Required work:
Each line from the start of the data below through the one containing "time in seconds" must be reproduced exactly.

Data below:
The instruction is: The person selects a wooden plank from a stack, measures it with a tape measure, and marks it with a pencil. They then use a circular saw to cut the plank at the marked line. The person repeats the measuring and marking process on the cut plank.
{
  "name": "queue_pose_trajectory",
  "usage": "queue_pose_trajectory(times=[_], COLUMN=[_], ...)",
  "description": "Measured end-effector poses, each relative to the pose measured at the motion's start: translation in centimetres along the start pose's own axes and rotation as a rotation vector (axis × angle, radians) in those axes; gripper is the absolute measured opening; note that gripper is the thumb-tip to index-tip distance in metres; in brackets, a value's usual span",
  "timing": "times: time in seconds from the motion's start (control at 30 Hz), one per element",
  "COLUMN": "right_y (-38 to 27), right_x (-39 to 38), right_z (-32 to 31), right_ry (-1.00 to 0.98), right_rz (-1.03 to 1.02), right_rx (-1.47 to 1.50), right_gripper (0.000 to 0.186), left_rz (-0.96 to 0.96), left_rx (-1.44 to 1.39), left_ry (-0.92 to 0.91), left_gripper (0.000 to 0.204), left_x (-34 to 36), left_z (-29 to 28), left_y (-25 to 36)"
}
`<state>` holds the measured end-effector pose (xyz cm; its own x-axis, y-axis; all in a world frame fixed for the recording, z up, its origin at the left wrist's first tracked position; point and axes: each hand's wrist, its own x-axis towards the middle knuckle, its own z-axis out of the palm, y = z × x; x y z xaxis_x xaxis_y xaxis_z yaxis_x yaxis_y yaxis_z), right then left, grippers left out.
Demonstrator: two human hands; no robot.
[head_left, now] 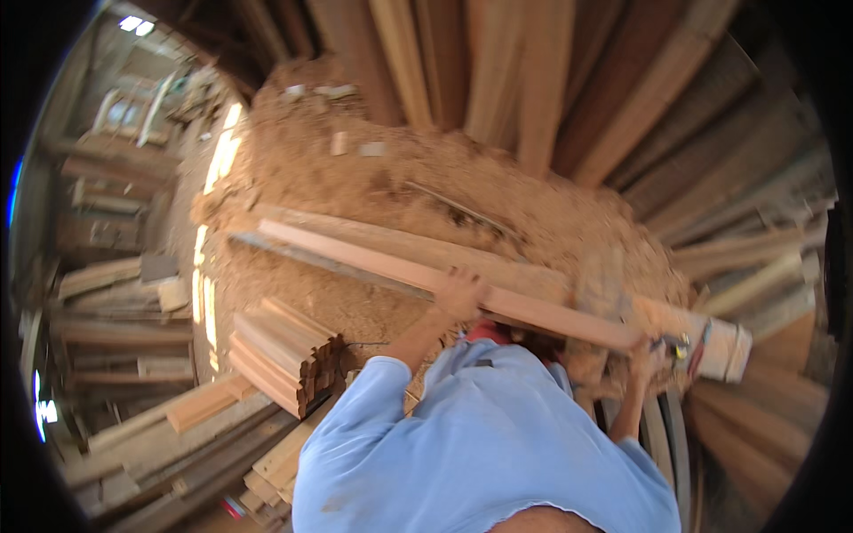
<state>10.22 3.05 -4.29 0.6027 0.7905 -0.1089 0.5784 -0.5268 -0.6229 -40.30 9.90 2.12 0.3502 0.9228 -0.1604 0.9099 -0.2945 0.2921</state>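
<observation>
A long, pale reddish wooden strip (373, 260) slants across in front of me, its far end up to the left. My left hand (460, 291) is closed over its middle, fingers on top. At the near right end of the strip, my right hand (647, 353) is closed around it; motion blur hides the exact finger placing. Just right of that hand is a small tool with a yellow part (681, 349), too blurred to name. Beneath and behind the strip lies a wide, thick plank (524, 274), partly covered by it.
Sawdust (355, 169) covers the ground ahead. A stack of grooved wooden pieces (283, 351) sits to the left. Tall boards (498, 75) lean along the far side, and more lumber (755, 275) is on the right. A wooden block (724, 346) stands beside my right hand.
</observation>
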Motion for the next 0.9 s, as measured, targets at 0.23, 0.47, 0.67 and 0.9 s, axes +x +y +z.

Response to the task:
The instruction is: The person selects a wooden plank from a stack, measures it with a tape measure, and marks it with a pencil. They then use a circular saw to cut the plank at the marked line. The person repeats the measuring and marking process on the cut plank.
{
  "name": "queue_pose_trajectory",
  "usage": "queue_pose_trajectory(times=[_], COLUMN=[_], ...)",
  "description": "Measured end-effector poses, each relative to the pose measured at the motion's start: translation in centimetres along the start pose's own axes and rotation as a rotation vector (axis × angle, radians) in those axes; gripper is the absolute measured opening; note that gripper is the thumb-tip to index-tip distance in metres; in brackets, a value's usual span",
  "timing": "times: time in seconds from the motion's start (control at 30 Hz), one per element",

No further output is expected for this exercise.